Johns impressed Australian officers with his sensitive handling of inter-Allied issues, his co-operative nature, and his ability to get the job done. Lieutenant General Edmund Herring, who came to regard Johns as a close friend, later described Johns and Secombe as "born co-operators." One of Johns' most important decisions involved the construction of a new deep-water berth for Liberty ships at Tatana Island. This involved building a causeway out to the island. The project would double the capacity of the port of Port Moresby, but to build it Johns had to divert the African-American 96th Engineers from work on the airfields around Port Moresby, raising fears from airmen like Brigadier General Ennis Whitehead that the airfields would not be ready for all-weather operations by the time that the rainy season arrived. Rains in late October did indeed close three airfields but the causeway opened on 30 October and the wharf accepted its first ship on 3 November.

Johns relinquished his roles in Papua and resumed his former post at USASOS in March 1943, being replaced by Brigadier General Hanford MacNider. In turn, he replaced MacNider as GHQ Coordinator, Milne Bay in October 1943. As such, he was responsible for all logistical activities at what was now the major US base in Papua-New Guinea. On 15 December 1943, he became Coordinator, Finschhafen. Finschhafen was destined to become the new hub of US activity in Papua-New Guinea; but an enormous amount of work was required to get the base ready for action. For his service in New Guinea, Johns was awarded the Distinguished Service Medal.

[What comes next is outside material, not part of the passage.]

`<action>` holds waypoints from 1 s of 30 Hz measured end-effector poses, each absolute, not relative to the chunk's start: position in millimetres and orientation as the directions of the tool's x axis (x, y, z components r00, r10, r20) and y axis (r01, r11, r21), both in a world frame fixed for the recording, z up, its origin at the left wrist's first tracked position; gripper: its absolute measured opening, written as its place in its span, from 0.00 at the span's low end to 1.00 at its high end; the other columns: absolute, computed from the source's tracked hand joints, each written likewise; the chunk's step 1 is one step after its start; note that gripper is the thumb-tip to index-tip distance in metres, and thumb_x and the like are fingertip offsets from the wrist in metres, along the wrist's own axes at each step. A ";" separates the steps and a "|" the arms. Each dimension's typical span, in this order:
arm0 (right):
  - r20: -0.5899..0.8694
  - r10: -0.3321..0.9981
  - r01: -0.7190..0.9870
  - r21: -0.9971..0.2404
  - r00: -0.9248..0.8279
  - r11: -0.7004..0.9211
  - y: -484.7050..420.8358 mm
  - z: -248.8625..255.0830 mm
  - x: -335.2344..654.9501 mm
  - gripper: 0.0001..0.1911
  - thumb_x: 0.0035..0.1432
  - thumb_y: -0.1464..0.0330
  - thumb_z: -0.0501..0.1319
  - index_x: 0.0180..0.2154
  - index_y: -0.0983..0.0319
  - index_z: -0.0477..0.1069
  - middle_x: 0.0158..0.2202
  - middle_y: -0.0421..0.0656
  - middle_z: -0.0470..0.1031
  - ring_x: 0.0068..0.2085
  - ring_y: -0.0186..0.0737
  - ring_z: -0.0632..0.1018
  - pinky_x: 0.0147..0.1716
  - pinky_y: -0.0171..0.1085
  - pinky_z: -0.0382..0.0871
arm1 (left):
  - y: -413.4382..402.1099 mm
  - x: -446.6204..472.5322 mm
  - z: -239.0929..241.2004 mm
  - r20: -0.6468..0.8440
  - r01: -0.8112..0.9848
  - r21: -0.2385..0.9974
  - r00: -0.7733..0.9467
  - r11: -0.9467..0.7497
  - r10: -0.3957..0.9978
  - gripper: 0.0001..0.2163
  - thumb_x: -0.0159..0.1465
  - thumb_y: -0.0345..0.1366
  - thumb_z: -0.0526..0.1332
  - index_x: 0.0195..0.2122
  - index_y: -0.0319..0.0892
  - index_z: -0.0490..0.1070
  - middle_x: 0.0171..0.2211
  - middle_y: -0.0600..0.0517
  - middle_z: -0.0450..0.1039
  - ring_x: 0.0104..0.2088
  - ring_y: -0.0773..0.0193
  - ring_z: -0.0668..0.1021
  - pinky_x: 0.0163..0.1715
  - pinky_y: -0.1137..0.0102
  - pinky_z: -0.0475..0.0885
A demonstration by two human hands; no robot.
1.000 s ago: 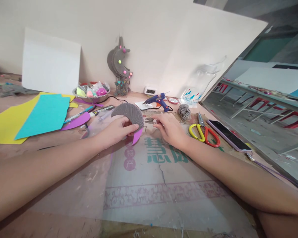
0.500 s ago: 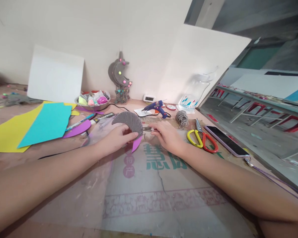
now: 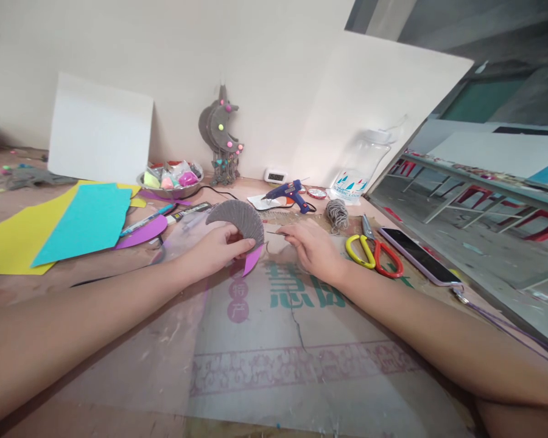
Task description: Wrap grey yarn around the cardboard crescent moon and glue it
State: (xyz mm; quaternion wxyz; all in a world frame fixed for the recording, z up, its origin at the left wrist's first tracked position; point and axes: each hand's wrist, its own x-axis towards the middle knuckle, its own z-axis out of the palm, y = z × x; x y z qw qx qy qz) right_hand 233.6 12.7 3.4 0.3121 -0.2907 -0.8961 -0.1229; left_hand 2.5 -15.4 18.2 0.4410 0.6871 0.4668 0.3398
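A crescent moon cutout [image 3: 240, 220], mostly wrapped in grey yarn with its lower tip bare purple, stands tilted above the plastic-covered table. My left hand [image 3: 219, 246] pinches it at the inner curve, thumb in front and fingers partly behind. Just right of the crescent, my right hand [image 3: 315, 249] is closed, thumb and forefinger together on a slim dark thing [image 3: 277, 233] that points toward the crescent. Its kind is too small to tell. A short grey yarn end shows near the purple tip. Beyond my right hand lies a ball of grey yarn [image 3: 337, 214].
Scissors [image 3: 375, 249] and a phone [image 3: 420, 257] lie on the right. Behind are a blue glue gun [image 3: 288, 193], a small clock [image 3: 275, 176], a clear jug [image 3: 360, 167], a decorated moon ornament [image 3: 220, 131] and a bowl [image 3: 171, 193] of clay packets. Coloured sheets [image 3: 82, 222] lie left.
My right hand has drawn slightly away from the crescent; a gap now shows where the thing in its fingers had reached the yarn edge. My left hand keeps its hold.
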 end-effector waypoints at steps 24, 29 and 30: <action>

In 1944, Johns became commandant of the Engineer School at Fort Belvoir. The wartime Engineer School was responsible for the training of officers. Some were engineers in civilian life who were trained as officers; other were officers transferred from other arms who were given training in engineering subjects. The Officer Candidate School (OCS) prepared enlisted men for commissioning as officers. There had been strong criticism of the content of training courses from SWPA, where it was the norm for machinery to be operated around the clock and for engineer officers to supervise all manner of construction tasks. The commanders there felt that the training courses taught by the Engineer School were concentrating too much on leadership in combat, and not enough on technical matters, such the operation and maintenance of construction equipment. Johns reformed the curriculum, but by this time it was too late for the changes to have much effect in the overseas theaters of operations. For his work at Fort Belvoir, Johns was awarded the Legion of Merit.

==Later life==
Johns was Assistant Chief of Engineers for Military Operations from June 1945 to March 1947. He reverted to his permanent rank of colonel in March 1946. In June 1947 Johns became commander of the Pacific Engineer Division, based in San Francisco, responsible for the southern half of the Pacific coast. As such he was involved with a number of important construction projects, including the Sacramento Deep Water Ship Channel, the Folsom Dam, the Isabella Dam, the Pine Flat Lake, and the Merced River projects. Johns retired from the army as a brigadier general on 31 December 1949. In retirement, Johns was awarded the Gold Medal from the Society of American Military Engineers in 1950, and served as its president in 1953. Johns maintained the wartime friendships he had made, and with his wife Laura he entertained Australian general Sir Edmund Herring in their home in Piedmont, California in 1967. Johns died on 8 November 1977.